• Pourquoi y a-t-il pénurie de logements en France ?

    Combien, où et pour qui faudrait-il construire ?

     

    Il se sera construit, en 2009, en France, 334 430 logements, loin du record de 465 881, atteint en 2007. L'année 2010 devrait être tout juste meilleure, avec environ 340 000 logements. La production plafonne donc à 1 % du parc national, de 33 millions de logements, un niveau trop faible pour le renouveler si l'on considère, avec optimisme, que la durée de vie d'une habitation est de cent ans.

    Comment accueillir les jeunes, les migrants et les nouveaux ménages ? La France connaît, contrairement à ses voisins, un certain dynamisme démographique, puisqu'elle gagne 375 000 habitants par an, soit près de 2 millions depuis cinq ans, et bénéficie d'un accroissement du nombre des ménages d'environ 1,5 % par an. Le secteur du logement est donc en pénurie chronique. Le déficit se creuse au fil des ans, ce que confirme les chiffres de la construction du mois de juin, rendu public mardi 27 juillet, avec des mises en chantier en baisse de 10,8 % sur un an.

    Des modifications sociologiques profondes Les économistes ne s'accordent pas sur l'ampleur de la pénurie. Les chercheurs de l'université Paris-Dauphine, Laurent Batsch, François Cusin et Claire Juillard, dans une étude pour le Crédit foncier publiée fin 2006, chiffraient les besoins à 500 000 logements neufs par an, un niveau de production jamais atteint depuis 1985. Ce niveau serait nécessaire pour faire face au renouvellement du parc, mais aussi à ce qu'ils appellent le " choc sociologique ". Sous ce vocable, les universitaires définissent un ensemble de phénomènes démographiques et sociaux : les seniors, d'abord, qui restent dans leur foyer, voire possèdent deux résidences (40 000 nouveaux logements à prévoir, chaque année) ; les familles qui éclatent, se réduisent et se dispersent (85 000) ; l'immigration de travailleurs (45 000) ; les mutations professionnelles (10 000) ; l'attrait du Sud, du littoral et du soleil (30 000)...
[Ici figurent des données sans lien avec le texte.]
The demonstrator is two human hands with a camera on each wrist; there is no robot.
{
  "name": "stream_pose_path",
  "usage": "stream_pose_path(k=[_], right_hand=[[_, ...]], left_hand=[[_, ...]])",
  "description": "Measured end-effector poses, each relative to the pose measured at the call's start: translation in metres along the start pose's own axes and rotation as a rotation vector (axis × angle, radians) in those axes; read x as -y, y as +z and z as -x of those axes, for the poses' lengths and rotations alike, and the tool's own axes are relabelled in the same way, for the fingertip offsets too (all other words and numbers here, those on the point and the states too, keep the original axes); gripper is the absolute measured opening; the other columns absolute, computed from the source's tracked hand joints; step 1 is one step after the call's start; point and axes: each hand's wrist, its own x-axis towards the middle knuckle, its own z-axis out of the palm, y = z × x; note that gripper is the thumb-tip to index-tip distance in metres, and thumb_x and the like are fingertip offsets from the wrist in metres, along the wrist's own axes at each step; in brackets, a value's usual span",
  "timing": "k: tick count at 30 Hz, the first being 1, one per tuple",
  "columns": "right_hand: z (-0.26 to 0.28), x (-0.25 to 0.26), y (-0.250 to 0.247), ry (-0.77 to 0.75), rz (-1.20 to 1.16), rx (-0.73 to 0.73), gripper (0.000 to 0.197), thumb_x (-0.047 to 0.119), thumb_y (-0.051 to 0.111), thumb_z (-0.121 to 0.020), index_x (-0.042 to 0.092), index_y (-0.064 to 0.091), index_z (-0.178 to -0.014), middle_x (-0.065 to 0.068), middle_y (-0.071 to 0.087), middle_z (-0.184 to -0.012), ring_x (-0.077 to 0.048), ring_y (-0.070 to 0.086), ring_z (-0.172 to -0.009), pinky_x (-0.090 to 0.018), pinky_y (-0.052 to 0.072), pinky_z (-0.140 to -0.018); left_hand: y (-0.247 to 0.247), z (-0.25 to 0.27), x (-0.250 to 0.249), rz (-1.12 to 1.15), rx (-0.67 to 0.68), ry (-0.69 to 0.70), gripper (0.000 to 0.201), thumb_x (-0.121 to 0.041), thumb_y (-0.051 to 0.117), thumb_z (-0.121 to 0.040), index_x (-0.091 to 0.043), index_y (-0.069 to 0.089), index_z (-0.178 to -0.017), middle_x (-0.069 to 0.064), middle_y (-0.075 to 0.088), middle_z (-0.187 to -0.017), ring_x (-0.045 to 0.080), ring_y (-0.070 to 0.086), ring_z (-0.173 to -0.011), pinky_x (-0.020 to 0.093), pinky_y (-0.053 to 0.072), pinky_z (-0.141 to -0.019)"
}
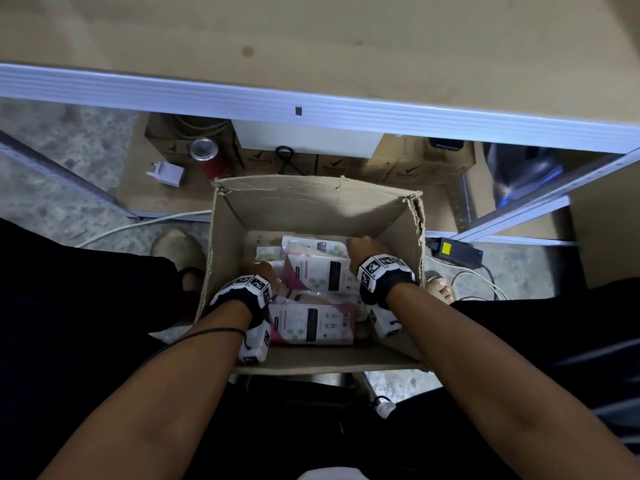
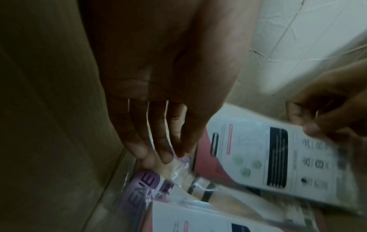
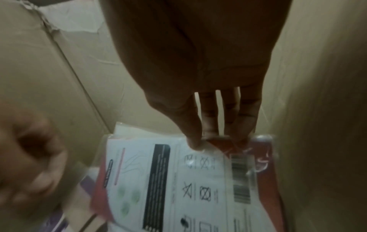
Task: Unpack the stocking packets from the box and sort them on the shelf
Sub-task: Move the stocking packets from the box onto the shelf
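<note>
An open cardboard box (image 1: 311, 202) stands on the floor between my feet, with several stocking packets in it. My right hand (image 1: 360, 247) (image 3: 208, 139) pinches the top edge of a pink-and-white packet (image 1: 322, 271) (image 3: 178, 180) (image 2: 268, 157), which sits tilted over the others. My left hand (image 1: 266, 271) (image 2: 168, 155) reaches down by the box's left wall. Its fingertips pinch the crinkled clear wrap of a purple packet (image 2: 139, 188). Another pink-and-white packet (image 1: 311, 322) lies flat nearer me. The shelf board (image 1: 311, 36) with its metal front edge (image 1: 311, 112) runs above the box.
On the low shelf behind the box are a red can (image 1: 211, 157), a white plug adapter (image 1: 166, 173), scissors (image 1: 287, 157) and brown cartons (image 1: 415, 168). A black power brick (image 1: 457, 252) with cables lies at the right. My feet (image 1: 176, 247) (image 1: 440, 285) flank the box.
</note>
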Motion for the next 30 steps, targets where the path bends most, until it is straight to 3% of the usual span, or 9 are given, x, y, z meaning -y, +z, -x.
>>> stream_pose_path(k=[4,7,12,16,23,26,30], right_hand=[[0.003,-0.004,-0.006,0.037,-0.069,-0.13,0.028,0.008,0.054,-0.092,0.01,0.056,-0.12,-0.018,0.061,-0.121,-0.038,0.056,-0.117,-0.043,0.05,-0.083],[0.009,-0.005,-0.01,0.053,-0.098,-0.193,0.023,0.005,0.053,-0.09,0.011,0.054,-0.113,-0.016,0.062,-0.118,-0.038,0.055,-0.115,-0.043,0.05,-0.079],[0.017,-0.005,-0.014,0.077,-0.124,-0.185,0.023,0.004,0.052,-0.09,0.011,0.053,-0.112,-0.016,0.061,-0.118,-0.038,0.055,-0.115,-0.042,0.049,-0.079],[0.021,-0.007,-0.015,0.069,-0.145,-0.159,0.021,0.005,0.05,-0.091,0.01,0.053,-0.111,-0.018,0.06,-0.118,-0.039,0.055,-0.114,-0.045,0.052,-0.084],[0.017,-0.007,-0.011,0.083,-0.177,-0.126,0.021,0.006,0.05,-0.09,0.013,0.054,-0.109,-0.017,0.06,-0.116,-0.039,0.056,-0.112,-0.045,0.052,-0.084],[0.014,-0.007,-0.009,0.084,-0.19,-0.127,0.02,0.008,0.052,-0.089,0.014,0.055,-0.108,-0.017,0.06,-0.115,-0.038,0.057,-0.11,-0.045,0.053,-0.083],[0.013,-0.007,-0.006,0.07,-0.202,-0.144,0.018,0.007,0.055,-0.088,0.015,0.055,-0.104,-0.015,0.061,-0.112,-0.037,0.058,-0.107,-0.043,0.054,-0.081]], left_hand=[[0.005,0.004,-0.006,-0.099,0.085,0.085,0.042,-0.019,0.059,-0.097,-0.003,0.057,-0.135,0.016,0.059,-0.137,0.03,0.06,-0.123,0.033,0.05,-0.101],[0.011,0.006,-0.017,-0.17,0.15,0.184,0.042,-0.027,0.067,-0.093,-0.001,0.064,-0.126,0.015,0.064,-0.131,0.029,0.061,-0.119,0.034,0.049,-0.102],[0.022,-0.001,-0.025,-0.266,0.254,0.28,0.05,-0.024,0.074,-0.088,-0.007,0.062,-0.133,0.014,0.06,-0.137,0.03,0.057,-0.126,0.041,0.047,-0.107],[0.031,-0.006,-0.024,-0.356,0.241,0.335,0.052,-0.022,0.077,-0.083,-0.007,0.063,-0.131,0.017,0.063,-0.132,0.031,0.063,-0.118,0.043,0.052,-0.1],[0.037,-0.012,-0.023,-0.438,0.229,0.368,0.04,-0.013,0.079,-0.078,-0.005,0.069,-0.115,0.018,0.068,-0.121,0.031,0.068,-0.108,0.046,0.057,-0.092],[0.042,-0.015,-0.019,-0.466,0.221,0.357,0.05,-0.015,0.078,-0.08,-0.007,0.062,-0.127,0.018,0.061,-0.133,0.036,0.062,-0.119,0.05,0.054,-0.095],[0.044,-0.02,-0.015,-0.485,0.255,0.309,0.078,-0.019,0.078,-0.082,-0.009,0.039,-0.149,0.018,0.039,-0.154,0.043,0.045,-0.136,0.056,0.047,-0.104]])
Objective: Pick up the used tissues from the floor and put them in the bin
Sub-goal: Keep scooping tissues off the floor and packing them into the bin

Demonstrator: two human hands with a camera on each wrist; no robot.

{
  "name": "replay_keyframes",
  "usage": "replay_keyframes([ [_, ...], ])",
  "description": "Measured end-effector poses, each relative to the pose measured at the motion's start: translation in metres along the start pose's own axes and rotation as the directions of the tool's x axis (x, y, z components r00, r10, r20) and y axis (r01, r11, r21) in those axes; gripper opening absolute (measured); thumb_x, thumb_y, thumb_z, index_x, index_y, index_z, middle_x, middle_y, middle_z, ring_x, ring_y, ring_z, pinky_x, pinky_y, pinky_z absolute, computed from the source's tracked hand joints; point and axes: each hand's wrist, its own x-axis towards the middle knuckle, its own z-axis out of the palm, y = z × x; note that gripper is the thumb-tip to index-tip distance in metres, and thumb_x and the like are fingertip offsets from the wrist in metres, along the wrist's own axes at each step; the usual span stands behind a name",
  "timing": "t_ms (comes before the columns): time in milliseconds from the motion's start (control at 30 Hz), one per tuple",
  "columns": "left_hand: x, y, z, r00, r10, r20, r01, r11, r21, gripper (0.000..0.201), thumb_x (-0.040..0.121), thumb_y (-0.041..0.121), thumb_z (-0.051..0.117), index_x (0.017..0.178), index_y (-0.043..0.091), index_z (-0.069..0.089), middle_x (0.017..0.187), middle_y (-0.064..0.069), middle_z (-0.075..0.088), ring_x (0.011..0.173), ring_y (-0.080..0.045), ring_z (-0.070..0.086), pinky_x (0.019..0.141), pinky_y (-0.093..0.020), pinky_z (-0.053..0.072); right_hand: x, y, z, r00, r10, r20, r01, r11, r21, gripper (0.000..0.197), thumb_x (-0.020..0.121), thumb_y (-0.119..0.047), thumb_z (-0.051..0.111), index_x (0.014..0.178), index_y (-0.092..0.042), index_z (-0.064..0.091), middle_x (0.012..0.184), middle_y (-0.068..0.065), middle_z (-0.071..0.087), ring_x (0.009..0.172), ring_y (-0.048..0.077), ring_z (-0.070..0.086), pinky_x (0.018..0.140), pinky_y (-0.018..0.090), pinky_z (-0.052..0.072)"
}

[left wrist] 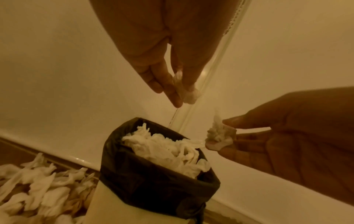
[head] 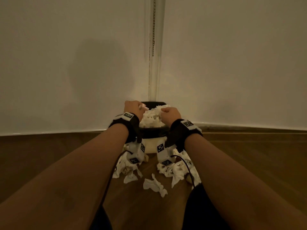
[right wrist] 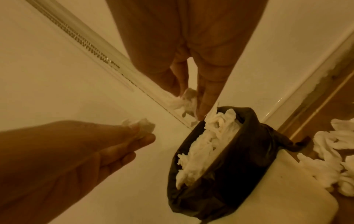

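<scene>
Your forearms are hiding part of the tissues [head: 154,185] lying on the wooden floor [head: 49,150] before the bin [head: 153,130] — it is standing heaped full in the wall corner. Your left hand [head: 133,109] and right hand [head: 171,114] are each pinching a tissue scrap [left wrist: 188,94] above its rim.

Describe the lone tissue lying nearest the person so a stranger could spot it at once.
Start at the bin in the wall corner, then come toward the person along the floor. Past the two heaps flanking the bin lies one crumpled tissue, alone between the forearms, touching neither heap.
</scene>
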Motion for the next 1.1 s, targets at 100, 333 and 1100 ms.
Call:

    De son côté, la cellule Statistiques du ministère du logement, dirigée par Alain Jacquot, relativise le déficit : " Je constate que les Français sont de mieux en mieux logés, avec plus de confort et d'espace puisque le nombre de mètres carrés par personne ne cesse d'augmenter, à 37 m² aujourd'hui contre 30 m² en 1985, et que le mal logement régresse. " Il chiffre les besoins entre 320 000 et 370 000 nouvelles habitations par an jusqu'en 2020. M. Jacquot avance un autre argument : " Au plus fort de l'activité, entre 2004 et 2007, l'appareil de production était à son maximum, dans l'incapacité de faire plus. "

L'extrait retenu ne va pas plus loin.